## What you have to do:
Every line from the one containing "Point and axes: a" to the one containing "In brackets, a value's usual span" in the records below, both included, must be set down exactly, and no other line.

___

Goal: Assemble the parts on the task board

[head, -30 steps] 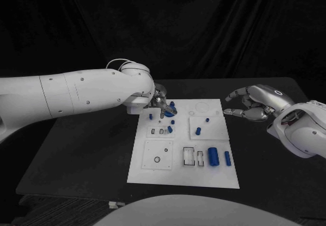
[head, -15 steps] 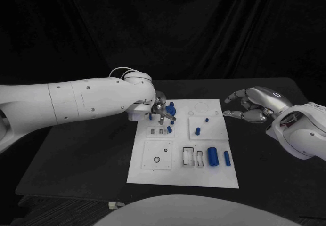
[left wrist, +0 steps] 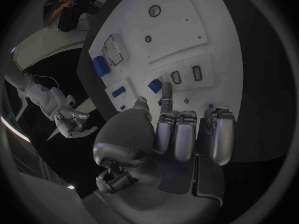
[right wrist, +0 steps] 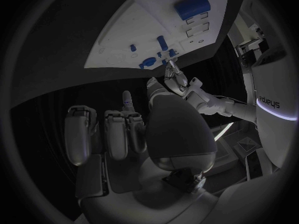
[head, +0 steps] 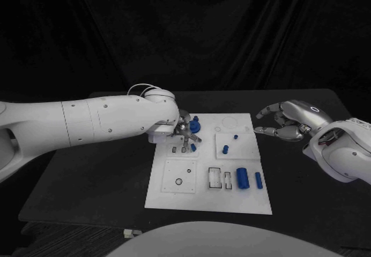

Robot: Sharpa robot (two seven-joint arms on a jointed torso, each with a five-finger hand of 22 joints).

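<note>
A: Our left hand [head: 183, 130] works at the board's [head: 201, 201] far-left corner; we can't tell whether it holds a part.
B: Right hand [head: 284, 121], off the far-right edge, curls on nothing. Two cylinders [head: 249, 178] lie loose; much remains.

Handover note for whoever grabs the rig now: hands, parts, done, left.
Left hand: over the task board's far-left corner, fingertips down among small blue parts; whether it holds one cannot be told.
Right hand: hovering off the board's far-right edge, fingers curled, holding nothing.
Parts: large blue cylinder and slimmer blue peg lie near the rectangular slots; two small pegs on the far-right panel.
Done: unclear.
Left: rectangular slots look unfilled; loose pieces still to seat.
</note>
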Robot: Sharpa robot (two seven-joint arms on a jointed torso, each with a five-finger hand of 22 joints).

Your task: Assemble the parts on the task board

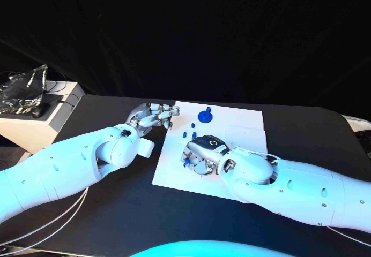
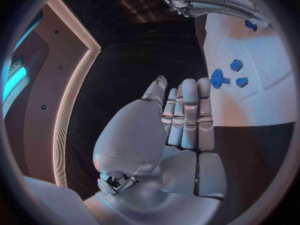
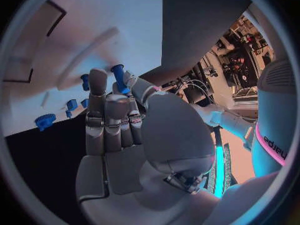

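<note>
The white task board [image 1: 232, 134] lies in the middle of the table. A blue gear [image 1: 204, 115] sits near its far edge, with small blue parts [image 1: 193, 128] just in front of it. My right hand [image 1: 202, 155] hovers low over the board's left half and pinches a blue peg [image 3: 119, 78] between thumb and fingers, above the board [image 3: 94, 30]. My left hand [image 1: 157, 115] is at the board's far left edge, fingers stretched out and holding nothing. In the left wrist view, the gear [image 2: 217, 78] and two small parts [image 2: 236, 64] lie beyond that hand's [image 2: 185, 116] fingertips.
A pale box [image 1: 43, 115] with a crinkled plastic bag [image 1: 23, 85] and cables stands at the table's far left corner. White cables [image 1: 46, 225] trail under my left arm. Black table [image 1: 309, 123] surrounds the board.
</note>
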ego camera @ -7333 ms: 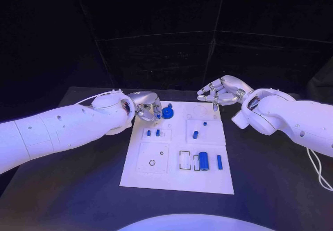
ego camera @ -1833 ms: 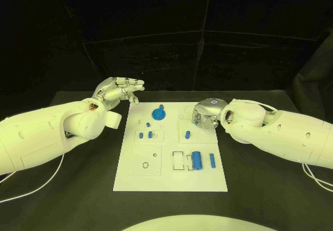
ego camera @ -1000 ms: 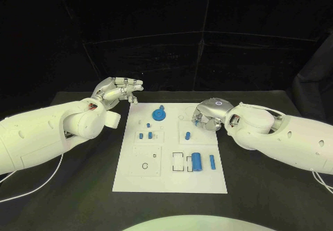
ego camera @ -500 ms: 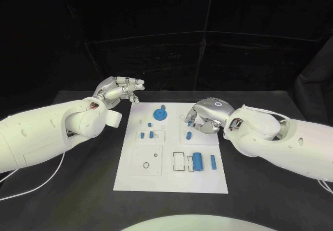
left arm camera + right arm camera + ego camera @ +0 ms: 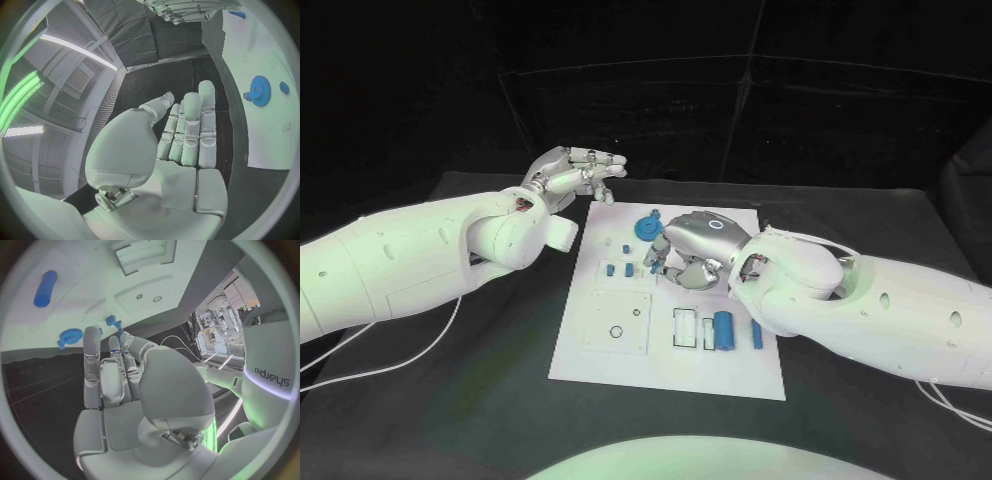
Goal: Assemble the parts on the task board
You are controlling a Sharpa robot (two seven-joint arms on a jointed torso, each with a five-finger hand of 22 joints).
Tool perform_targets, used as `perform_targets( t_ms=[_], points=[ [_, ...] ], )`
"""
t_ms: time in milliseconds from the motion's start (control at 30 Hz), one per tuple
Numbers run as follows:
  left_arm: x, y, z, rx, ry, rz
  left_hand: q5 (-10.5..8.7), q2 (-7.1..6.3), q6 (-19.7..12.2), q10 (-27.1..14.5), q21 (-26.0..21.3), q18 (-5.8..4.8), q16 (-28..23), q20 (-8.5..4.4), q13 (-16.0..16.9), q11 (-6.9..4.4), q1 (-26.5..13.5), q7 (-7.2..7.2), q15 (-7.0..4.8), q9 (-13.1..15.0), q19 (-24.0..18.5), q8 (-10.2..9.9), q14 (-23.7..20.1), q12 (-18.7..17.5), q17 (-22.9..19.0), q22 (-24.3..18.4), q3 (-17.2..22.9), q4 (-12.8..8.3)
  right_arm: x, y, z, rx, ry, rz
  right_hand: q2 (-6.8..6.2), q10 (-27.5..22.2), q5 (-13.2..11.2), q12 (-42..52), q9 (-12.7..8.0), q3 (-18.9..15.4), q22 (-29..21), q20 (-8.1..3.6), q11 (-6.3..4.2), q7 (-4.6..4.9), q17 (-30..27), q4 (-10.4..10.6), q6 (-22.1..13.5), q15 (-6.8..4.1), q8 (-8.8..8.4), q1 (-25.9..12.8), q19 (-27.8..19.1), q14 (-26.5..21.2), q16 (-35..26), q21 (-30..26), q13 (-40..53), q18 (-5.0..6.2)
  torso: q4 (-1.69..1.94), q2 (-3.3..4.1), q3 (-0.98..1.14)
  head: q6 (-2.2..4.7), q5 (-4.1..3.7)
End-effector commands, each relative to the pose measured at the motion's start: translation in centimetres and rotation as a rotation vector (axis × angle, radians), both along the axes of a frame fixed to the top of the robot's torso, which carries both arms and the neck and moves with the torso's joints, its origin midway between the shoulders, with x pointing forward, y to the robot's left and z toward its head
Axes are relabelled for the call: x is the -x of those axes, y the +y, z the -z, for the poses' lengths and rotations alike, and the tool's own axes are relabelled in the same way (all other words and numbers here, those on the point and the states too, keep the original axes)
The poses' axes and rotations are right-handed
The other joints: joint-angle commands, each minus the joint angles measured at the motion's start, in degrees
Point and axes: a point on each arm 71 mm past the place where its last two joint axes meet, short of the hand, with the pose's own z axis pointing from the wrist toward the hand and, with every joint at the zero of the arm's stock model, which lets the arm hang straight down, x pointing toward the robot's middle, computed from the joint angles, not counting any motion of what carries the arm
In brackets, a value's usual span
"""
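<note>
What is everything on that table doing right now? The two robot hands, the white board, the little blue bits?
Left robot hand: raised beyond the board's far left corner, fingers apart, holding nothing.
Right robot hand: over the middle of the board, fingers reaching down among the small blue pegs; whether it holds one is unclear.
White board: lying flat on the black table.
Blue gear: lying on the board's far end.
Blue cylinder: lying in its slot.
</note>
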Motion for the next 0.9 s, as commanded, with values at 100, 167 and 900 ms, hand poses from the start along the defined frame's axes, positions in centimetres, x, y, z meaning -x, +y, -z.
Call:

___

## Task result:
Point and axes: a point on each arm 71 mm past the place where its last two joint axes meet, short of the hand, with the pose's own z axis pointing from the wrist toward the hand and, with every joint at the zero of the arm's stock model, which lets the arm hang straight down, x pointing toward the robot's middle, computed from the joint angles, not counting any motion of what carries the arm
In brackets, a value's usual span

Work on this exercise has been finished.